Only a few weeks before the midterm congressional elections, when the Republicans could lose control of the House and the Democrats could make significant inroads in the Senate, we learn more about the circumstances surrounding former Rep. Mark Foley’s (R-Fla.) inappropriate interactions with male congressional pages. The coverage of this story has evolved from discussion of a tawdry and improper series of e-mail exchanges and IM chats to larger issues not only involving questions about House leadership, but also about the status of the “gay Republican.”

This scandal demonstrates that, in the current climate, being gay and being Republican is untenable. Many gay, lesbian and queer activists have, for some time, asserted that gay Republicans must be fundamentally self-loathing. However, attraction to members of the same sex and advocating small government and low taxes need not be oxymoronic. If sexual attraction is just one part of a person’s identity, voting with one’s pocketbook really can be rational. The fact that some Republicans and some in the conservative blogosphere reacted to the scandal by suggesting an alleged cover-up by a “gay Republican cabal” on the Hill illuminates the party’s fundamental problems with its gay and lesbian members.

Homophobia and Republicanism are becoming inseparable. To be fair, the homophobia of a segment of the party has not (yet?) become a defining characteristic of that party. Furthermore, as someone with family and friends who still use the perhaps anachronistic moniker of “liberal Republican,” the moniker representing those bygone (perhaps even halcyon?) days when Nelson Rockefeller and Christie Todd Whitman still had a legitimate claim to the name of Republican, I am loathe to believe that my very accepting Republican friends and family cannot come to terms with my sexual orientation. They are basically good people who love their gay children and just want to keep as much of their income as possible — perhaps so that they can afford to pay for weddings and commitment ceremonies for their gay children.

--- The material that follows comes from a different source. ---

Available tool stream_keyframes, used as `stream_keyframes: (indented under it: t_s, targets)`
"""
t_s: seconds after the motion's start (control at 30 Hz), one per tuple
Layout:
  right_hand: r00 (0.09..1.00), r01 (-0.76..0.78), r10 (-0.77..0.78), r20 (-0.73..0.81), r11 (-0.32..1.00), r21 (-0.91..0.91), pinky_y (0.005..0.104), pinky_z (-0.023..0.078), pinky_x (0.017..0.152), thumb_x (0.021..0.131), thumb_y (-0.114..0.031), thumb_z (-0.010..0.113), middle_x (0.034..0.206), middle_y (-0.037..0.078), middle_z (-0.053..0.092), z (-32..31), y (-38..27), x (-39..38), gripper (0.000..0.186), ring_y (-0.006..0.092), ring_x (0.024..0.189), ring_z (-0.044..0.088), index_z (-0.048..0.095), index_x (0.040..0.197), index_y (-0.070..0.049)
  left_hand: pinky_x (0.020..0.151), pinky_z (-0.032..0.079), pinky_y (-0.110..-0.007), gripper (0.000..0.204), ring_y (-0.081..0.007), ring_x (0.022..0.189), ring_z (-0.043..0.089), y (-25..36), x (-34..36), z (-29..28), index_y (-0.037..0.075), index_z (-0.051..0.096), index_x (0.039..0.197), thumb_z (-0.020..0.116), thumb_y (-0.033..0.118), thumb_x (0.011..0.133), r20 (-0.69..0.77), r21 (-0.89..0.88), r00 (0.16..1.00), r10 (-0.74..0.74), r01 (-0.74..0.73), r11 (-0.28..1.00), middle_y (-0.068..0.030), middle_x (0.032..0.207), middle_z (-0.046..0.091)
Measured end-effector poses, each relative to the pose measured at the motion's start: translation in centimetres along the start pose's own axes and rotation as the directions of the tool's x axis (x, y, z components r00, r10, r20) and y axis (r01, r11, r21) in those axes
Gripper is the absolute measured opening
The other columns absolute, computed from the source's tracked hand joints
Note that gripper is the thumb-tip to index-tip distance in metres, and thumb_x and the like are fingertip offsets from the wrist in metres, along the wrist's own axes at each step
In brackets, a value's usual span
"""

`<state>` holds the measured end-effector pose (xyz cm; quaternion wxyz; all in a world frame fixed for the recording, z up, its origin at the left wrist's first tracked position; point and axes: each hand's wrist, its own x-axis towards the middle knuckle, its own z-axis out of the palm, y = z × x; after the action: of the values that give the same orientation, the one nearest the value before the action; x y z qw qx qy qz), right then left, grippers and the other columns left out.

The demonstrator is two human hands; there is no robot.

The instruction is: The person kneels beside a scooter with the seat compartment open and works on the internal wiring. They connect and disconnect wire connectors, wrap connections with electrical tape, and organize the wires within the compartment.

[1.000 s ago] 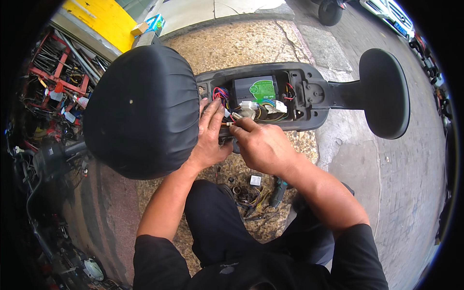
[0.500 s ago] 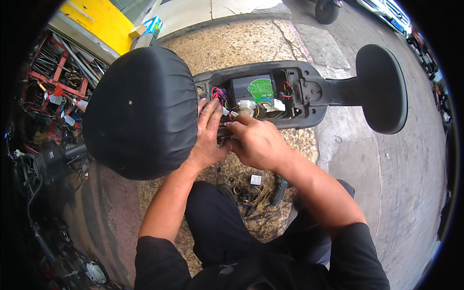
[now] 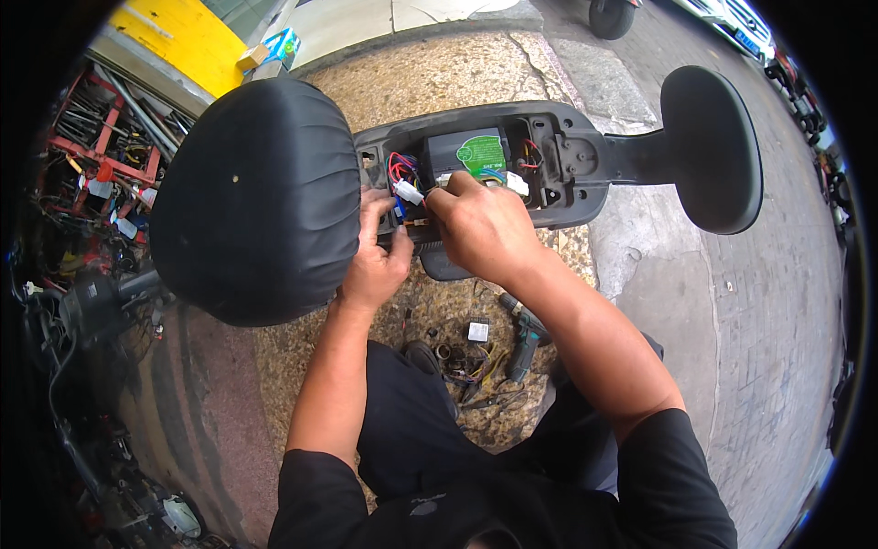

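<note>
My left hand (image 3: 378,257) is at the near edge of the wiring compartment, thumb and fingers apart beside a small blue part (image 3: 400,209). My right hand (image 3: 485,224) reaches into the compartment with closed fingers over wires; what they grip is hidden. White connectors (image 3: 409,193), red and blue wires (image 3: 400,166) and a dark box with green label (image 3: 448,146) lie inside the black tray (image 3: 572,206). The black cushioned seat (image 3: 247,210) is directly left of my left hand; a black oval pad (image 3: 709,151) extends from the tray's right end.
A drill (image 3: 523,343), white square part (image 3: 477,331) and loose wires lie on stone ground between my legs. A red rack of tools (image 3: 128,156) and handlebar (image 3: 96,302) are left. Behind are a yellow panel (image 3: 187,46), a wheel (image 3: 611,16) and a white car (image 3: 736,23).
The tray, seat and pad have shifted slightly up and left. My left fingers have spread, uncovering the blue part, and my right hand has moved up over the connectors.
</note>
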<state>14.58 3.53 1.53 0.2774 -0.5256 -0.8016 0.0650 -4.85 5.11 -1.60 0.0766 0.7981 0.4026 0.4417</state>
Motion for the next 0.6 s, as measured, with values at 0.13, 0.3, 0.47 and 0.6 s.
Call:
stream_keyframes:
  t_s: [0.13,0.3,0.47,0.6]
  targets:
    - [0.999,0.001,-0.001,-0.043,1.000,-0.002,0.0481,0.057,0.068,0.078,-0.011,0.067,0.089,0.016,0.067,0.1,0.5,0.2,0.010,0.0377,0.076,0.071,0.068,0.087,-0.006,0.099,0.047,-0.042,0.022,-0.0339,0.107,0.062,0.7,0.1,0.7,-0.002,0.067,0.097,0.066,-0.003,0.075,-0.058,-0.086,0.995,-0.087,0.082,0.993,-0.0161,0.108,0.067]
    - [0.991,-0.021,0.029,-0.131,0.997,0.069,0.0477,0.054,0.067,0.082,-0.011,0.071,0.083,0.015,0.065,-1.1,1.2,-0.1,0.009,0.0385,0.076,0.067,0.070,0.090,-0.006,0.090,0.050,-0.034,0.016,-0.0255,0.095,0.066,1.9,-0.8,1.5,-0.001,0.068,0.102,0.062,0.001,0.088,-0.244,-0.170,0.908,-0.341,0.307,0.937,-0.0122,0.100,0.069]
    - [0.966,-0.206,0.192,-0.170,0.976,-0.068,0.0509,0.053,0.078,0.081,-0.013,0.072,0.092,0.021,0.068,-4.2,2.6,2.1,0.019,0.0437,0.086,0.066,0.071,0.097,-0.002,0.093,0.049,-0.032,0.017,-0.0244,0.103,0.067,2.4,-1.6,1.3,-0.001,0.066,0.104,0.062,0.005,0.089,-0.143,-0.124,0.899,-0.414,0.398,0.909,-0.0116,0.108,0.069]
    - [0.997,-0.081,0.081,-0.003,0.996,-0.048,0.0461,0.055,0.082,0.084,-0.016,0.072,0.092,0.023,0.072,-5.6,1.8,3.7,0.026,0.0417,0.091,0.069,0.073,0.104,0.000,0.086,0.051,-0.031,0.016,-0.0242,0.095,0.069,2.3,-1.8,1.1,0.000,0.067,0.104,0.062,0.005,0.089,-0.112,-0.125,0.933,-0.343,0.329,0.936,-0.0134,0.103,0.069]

The media focus on the so-called “velvet mafia” — those closeted or semi-closeted Republican Hill staffers — and the hostility they face within their own party reaffirms the current oxymoronic status of the gay Republican. It also raises the specter of the “outing” controversy of the early 1990s. Maybe the so-called “List” of “mafia” members circulating among Washington’s inner-Beltway corridors should be published in the Washington Post.

If these closeted or semi-closeted gay Republicans were out, they would need to find a way to reconcile their politico-economic beliefs (which are indeed a legitimate stance) and their sexuality. The party would also have to face up to its own internal hypocrisy, truly inviting — or maybe finally excluding — rather than simply tolerating the gay members of its party. Or maybe facing up to that hypocrisy would force an ultimate fissure of the party’s two camps — the social conservatives and the economic libertarians — who seemingly have very little in common. Such a development may make room for moderates like my parents, who still long to vote Republican but do not.

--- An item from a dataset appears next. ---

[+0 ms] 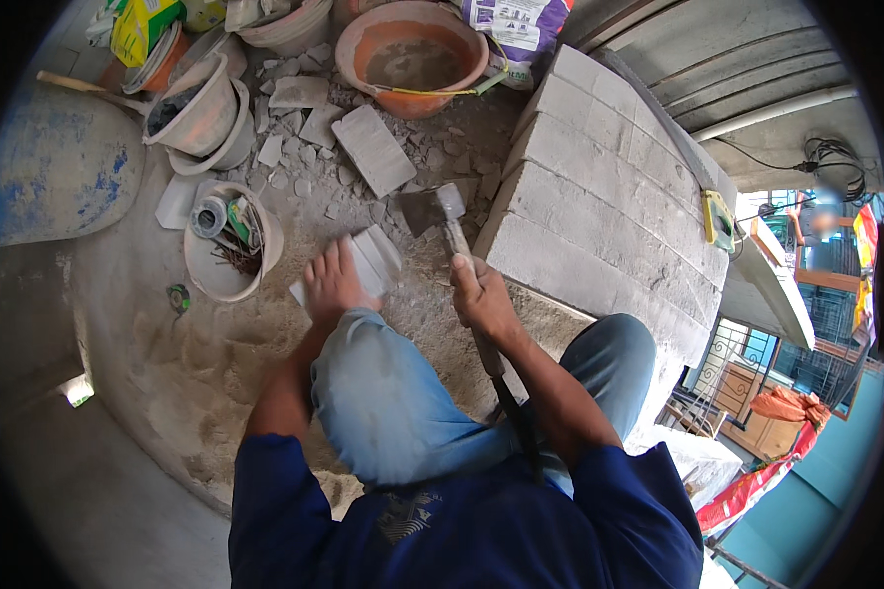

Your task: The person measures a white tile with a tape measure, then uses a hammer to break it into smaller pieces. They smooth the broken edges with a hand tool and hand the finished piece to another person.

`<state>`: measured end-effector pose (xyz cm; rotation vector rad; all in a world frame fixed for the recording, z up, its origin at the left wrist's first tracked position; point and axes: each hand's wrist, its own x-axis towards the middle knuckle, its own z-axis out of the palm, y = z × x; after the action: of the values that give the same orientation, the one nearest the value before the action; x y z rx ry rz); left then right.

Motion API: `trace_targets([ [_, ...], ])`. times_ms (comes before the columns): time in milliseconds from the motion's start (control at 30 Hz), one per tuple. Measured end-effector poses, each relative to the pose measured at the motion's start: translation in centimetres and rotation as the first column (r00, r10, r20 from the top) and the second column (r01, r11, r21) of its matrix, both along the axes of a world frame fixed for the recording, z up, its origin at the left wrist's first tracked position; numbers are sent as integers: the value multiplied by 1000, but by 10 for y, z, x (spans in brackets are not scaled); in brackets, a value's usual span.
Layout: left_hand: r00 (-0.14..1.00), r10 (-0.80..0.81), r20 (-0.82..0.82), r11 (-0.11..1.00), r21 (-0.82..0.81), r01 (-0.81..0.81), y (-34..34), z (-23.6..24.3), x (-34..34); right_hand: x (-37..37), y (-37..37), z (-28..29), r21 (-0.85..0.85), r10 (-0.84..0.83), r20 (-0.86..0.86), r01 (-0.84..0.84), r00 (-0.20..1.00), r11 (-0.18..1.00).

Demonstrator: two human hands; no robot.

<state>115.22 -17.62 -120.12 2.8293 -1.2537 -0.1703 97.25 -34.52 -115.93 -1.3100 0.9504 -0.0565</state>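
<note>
My right hand (484, 302) is closed round the pale handle of a hatchet (424, 213). Its broad metal head points left and hangs just above and right of a pale grey concrete block piece (375, 257). That piece has straight lines across its face and lies tilted on the dusty floor. My left hand (334, 280) presses on its left side and holds it, fingers bent over it. Hatchet and block look apart. Another flat block piece (374, 150) lies farther off among broken chips (295, 123).
A low wall of grey blocks (599, 187) stands on the right, a yellow-handled tool (717, 221) on its far edge. An orange basin (411, 59) sits at the back. On the left are a bucket of tools (228, 270), stacked buckets (194, 118) and a tape measure (178, 298).
</note>
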Motion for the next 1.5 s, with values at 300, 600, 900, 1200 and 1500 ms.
trace_targets([
  [300,821,-135,555,954,-152,260,32,-65,-65,-34,25,-4,-77,0,240,19,971,997],
  [600,889,-170,426,969,-91,228,40,-61,-68,-17,30,-71,-231,104,-57,-115,993,966],
  [900,874,-174,454,963,-108,248,31,-74,-69,11,24,-147,-551,275,-397,-467,876,692],
  [1200,858,-133,496,960,-150,236,30,-51,-67,-14,12,13,-24,60,-3,-60,998,998],
  [1500,887,-139,441,967,-134,218,26,-49,-66,-58,47,8,-20,174,-159,-179,972,984],
])
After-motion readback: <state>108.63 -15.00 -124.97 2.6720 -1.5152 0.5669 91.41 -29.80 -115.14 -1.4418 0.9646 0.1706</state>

Of course, these ruminations are just idle thoughts if the gay men and lesbians in the Republican party remain quiet. If the Republicans do lose control of the House or Senate or both in the upcoming election, the party will not be compelled to answer to the dysfunctional logic of its numerous policy stances such as those on the war in Iraq, the war on terror or the inadequacies of its Medicare prescription drug policy. Rather, it can avoid any necessary self-assessment and simply blame the gays. It’s not a new strategy for that party. To garner votes in 2004, Republicans often blamed the gays for bringing on the destruction of civilization in the form of same-sex marriage. In 2006, they may again blame gay Republicans for fostering a crisis in the last few weeks before the election.

Ultimately, I don’t advocate outing gay Republicans; it’s just mean and preachy and ignores the personal nature of the process. But I do ask all those gay Republicans — inside the Beltway and beyond — just to come out of the closet. If you really believe in low taxes and small government and holding the course in Iraq among other Republican policies, then maybe the only way to be a good Republican is to be an “out” Republican. Force a reckoning within your party, make your own personal politics meaningful, and move American politics forward by coming out. Besides, Oct. 11 is National Coming Out Day. Celebrate it!

If the sectarian violence of the Iraqi quagmire teaches us nothing else, it instructs, as James Madison once did, that hardened identities linked to one political party can be destructive to effective government and democratic competition. Openly gay Republicans might, in fact, take being gay off the table; for if there are openly gay Republicans and openly gay Democrats, being gay can no longer be a partisan issue. Maybe then we might just get — through bipartisan support — an Employment Non-Discrimination Act or a lifting of the military ban or an end to this distracting and mean-spirited call to write prejudice into our Constitution. And maybe, just maybe, Republicans who come out may take a step toward tackling the challenges of education, health care, national security, sound immigration policy, rebuilding our international alliances and the other pressing issues of our time.

Stephen Engel is a fourth-year graduate student in the Political Science Department. He is the author of “The Unfinished Revolution: Social Movement Theory and the Gay and Lesbian Movement” (Cambridge University Press, 2001).